• [WHAT YOU ARE ASKED TO DO]: Consider the data that follows and state how many lines contain the string "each", using the number alone.

___ RECORDED INFORMATION ___

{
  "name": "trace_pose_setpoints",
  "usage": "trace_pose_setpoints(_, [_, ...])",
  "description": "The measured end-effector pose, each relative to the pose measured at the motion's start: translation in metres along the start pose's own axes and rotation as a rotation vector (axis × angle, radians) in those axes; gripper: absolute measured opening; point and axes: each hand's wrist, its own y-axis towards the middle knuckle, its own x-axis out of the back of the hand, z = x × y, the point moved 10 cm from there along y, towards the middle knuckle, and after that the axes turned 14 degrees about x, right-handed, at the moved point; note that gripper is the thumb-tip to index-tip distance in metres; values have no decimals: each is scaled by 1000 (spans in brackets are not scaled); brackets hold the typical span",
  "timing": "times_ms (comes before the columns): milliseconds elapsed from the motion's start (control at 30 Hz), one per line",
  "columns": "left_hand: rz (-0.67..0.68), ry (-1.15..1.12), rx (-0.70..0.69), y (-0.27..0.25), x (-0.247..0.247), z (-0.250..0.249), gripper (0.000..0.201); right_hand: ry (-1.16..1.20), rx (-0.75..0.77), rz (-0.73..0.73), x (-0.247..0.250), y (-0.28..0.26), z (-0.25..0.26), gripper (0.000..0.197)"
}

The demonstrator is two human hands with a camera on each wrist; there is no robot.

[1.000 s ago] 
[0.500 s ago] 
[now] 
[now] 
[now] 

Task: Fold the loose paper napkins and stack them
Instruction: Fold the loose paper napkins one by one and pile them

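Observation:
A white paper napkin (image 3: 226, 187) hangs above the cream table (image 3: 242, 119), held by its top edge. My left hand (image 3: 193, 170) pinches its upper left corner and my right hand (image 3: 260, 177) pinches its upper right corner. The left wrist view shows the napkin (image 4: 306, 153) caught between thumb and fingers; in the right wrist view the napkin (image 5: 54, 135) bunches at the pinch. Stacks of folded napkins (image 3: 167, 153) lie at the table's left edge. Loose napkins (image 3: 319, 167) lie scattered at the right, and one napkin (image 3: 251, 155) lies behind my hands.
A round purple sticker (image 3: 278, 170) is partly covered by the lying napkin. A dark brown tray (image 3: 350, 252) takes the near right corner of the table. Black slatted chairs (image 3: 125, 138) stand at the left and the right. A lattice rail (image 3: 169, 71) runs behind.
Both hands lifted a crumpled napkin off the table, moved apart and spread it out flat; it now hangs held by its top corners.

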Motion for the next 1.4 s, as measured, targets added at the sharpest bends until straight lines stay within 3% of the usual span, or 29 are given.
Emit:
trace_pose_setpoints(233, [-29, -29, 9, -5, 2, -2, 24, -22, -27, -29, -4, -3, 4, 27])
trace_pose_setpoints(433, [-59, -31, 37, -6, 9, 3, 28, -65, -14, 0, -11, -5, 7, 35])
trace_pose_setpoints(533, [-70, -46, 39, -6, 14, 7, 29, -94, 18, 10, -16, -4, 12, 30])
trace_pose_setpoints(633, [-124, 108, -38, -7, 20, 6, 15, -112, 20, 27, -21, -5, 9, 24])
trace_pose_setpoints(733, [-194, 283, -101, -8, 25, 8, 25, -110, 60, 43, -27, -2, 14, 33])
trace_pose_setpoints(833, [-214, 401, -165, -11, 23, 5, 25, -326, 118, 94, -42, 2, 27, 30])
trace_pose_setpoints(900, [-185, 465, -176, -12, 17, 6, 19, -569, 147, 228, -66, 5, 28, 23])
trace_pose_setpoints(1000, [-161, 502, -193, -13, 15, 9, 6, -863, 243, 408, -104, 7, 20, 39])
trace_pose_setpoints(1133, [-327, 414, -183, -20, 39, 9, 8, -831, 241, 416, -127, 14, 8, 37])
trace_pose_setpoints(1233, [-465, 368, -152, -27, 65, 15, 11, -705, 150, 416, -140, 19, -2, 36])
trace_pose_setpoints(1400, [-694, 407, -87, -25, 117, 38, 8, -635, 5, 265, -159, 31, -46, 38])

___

• [TASK OUTPUT]: 2